FarmacokinetiekEdit
Cotinine heeft een in vivo halfwaardetijd van ongeveer 20 uur, en is meestal nog enkele dagen (tot een week) na het gebruik van tabak aantoonbaar. Het cotinineniveau in het bloed, speeksel en urine staat in verhouding tot de mate van blootstelling aan tabaksrook, zodat het een waardevolle indicator is van blootstelling aan tabaksrook, inclusief secundaire (passieve) rook. Mensen die mentholsigaretten roken kunnen cotinine langer in het bloed vasthouden omdat menthol kan concurreren met het enzymatische metabolisme van cotinine. Afro-Amerikaanse rokers hebben over het algemeen hogere plasmacotininegehalten dan Kaukasische rokers. Mannen hebben over het algemeen hogere plasmacotininespiegels dan vrouwen. Deze systematische verschillen in cotininespiegels werden toegeschreven aan variatie in CYP2A6-activiteit.Bij steady state worden de cotininespiegels in plasma bepaald door de hoeveelheid cotininevorming en de snelheid van cotinineverwijdering, die beide worden bemiddeld door het enzym CYP2A6. Aangezien de CYP2A6-activiteit verschilt per geslacht (oestrogeen induceert CYP2A6) en ras (door genetische variatie), hoopt cotinine zich op bij personen met een tragere CYP2A6-activiteit, wat resulteert in aanzienlijke verschillen in cotinineniveaus voor een gegeven blootstelling aan tabak.
Detectie in lichaamsvloeistoffenEdit
Drugstests kunnen cotinine detecteren in het bloed, de urine of het speeksel. Speekselcotinineconcentraties zijn sterk gecorreleerd aan bloedcotinineconcentraties, en kunnen cotinine in een laag bereik detecteren, waardoor het de voorkeur verdient als minder invasieve methode voor het testen op blootstelling aan tabak. Cotinineconcentraties in urine zijn gemiddeld vier tot zes keer hoger dan die in bloed of speeksel, waardoor urine een gevoeligere matrix is om blootstelling aan lage concentraties te detecteren.

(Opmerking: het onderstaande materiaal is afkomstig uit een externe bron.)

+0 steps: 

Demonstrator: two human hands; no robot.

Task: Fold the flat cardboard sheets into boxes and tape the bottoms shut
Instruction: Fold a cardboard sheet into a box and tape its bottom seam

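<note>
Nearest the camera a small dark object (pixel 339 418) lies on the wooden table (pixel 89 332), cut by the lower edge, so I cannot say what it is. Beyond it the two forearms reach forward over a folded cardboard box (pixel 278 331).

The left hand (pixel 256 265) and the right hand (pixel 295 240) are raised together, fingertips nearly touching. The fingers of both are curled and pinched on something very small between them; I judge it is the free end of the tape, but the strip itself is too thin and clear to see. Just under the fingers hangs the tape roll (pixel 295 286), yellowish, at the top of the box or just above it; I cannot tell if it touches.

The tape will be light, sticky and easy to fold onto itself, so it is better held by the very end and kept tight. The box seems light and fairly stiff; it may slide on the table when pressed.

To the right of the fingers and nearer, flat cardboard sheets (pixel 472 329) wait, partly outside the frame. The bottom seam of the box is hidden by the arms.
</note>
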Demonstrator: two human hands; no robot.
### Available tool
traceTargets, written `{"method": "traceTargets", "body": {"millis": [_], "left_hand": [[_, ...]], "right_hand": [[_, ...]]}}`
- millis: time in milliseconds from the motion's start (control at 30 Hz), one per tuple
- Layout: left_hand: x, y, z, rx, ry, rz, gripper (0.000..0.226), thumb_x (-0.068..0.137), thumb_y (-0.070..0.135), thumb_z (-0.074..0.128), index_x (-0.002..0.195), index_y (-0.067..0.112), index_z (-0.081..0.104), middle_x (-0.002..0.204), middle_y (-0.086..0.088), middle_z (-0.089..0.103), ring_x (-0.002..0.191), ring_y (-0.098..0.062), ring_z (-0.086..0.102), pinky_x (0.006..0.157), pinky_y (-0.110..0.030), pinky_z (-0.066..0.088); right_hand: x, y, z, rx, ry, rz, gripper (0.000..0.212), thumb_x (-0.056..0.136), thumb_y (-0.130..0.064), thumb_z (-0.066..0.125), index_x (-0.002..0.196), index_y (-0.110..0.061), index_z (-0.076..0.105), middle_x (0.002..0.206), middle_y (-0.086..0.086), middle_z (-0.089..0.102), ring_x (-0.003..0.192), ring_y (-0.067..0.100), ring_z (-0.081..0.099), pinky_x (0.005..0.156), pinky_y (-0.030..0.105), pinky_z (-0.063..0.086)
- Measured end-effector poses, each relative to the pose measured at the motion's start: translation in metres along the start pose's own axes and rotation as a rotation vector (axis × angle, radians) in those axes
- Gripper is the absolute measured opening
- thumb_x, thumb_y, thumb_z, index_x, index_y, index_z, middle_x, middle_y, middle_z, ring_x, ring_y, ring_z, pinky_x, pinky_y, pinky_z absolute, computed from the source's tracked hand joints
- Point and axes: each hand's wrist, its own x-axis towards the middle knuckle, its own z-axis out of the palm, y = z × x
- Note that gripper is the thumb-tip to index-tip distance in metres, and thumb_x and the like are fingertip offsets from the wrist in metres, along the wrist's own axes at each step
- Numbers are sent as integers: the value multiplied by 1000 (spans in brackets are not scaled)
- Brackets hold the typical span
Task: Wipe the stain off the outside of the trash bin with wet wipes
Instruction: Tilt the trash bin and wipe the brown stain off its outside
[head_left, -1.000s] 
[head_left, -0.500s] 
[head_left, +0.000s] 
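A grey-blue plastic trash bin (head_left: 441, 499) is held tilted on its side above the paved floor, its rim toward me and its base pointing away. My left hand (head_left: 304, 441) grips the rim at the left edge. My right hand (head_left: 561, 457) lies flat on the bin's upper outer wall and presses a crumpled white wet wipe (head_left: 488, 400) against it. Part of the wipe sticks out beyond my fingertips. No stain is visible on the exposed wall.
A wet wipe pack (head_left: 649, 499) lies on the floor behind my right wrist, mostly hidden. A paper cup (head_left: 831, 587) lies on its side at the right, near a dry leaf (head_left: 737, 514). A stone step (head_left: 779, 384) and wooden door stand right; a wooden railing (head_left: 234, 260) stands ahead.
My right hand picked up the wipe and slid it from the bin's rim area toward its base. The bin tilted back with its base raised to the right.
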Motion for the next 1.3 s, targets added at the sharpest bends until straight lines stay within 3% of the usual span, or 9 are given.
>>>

Cotinineniveaus <10 ng/mL worden beschouwd als consistent met niet actief roken. Waarden van 10 ng/mL tot 100 ng/mL worden geassocieerd met licht roken of matige passieve blootstelling, en niveaus boven 300 ng/mL worden waargenomen bij zware rokers – meer dan 20 sigaretten per dag. In urine kunnen waarden tussen 11 ng/mL en 30 ng/mL in verband worden gebracht met licht roken of passieve blootstelling, en niveaus bij actieve rokers bereiken gewoonlijk 500 ng/mL of meer. In speeksel kunnen waarden tussen 1 ng/mL en 30 ng/mL in verband worden gebracht met licht roken of passieve blootstelling, en de niveaus bij actieve rokers bereiken gewoonlijk 100 ng/mL of meer. Cotininetests bieden een objectieve kwantitatieve maatstaf die betrouwbaarder is dan rookgeschiedenissen of het tellen van het aantal sigaretten dat per dag wordt gerookt. Met cotinine kan ook de blootstelling aan meeroken worden gemeten.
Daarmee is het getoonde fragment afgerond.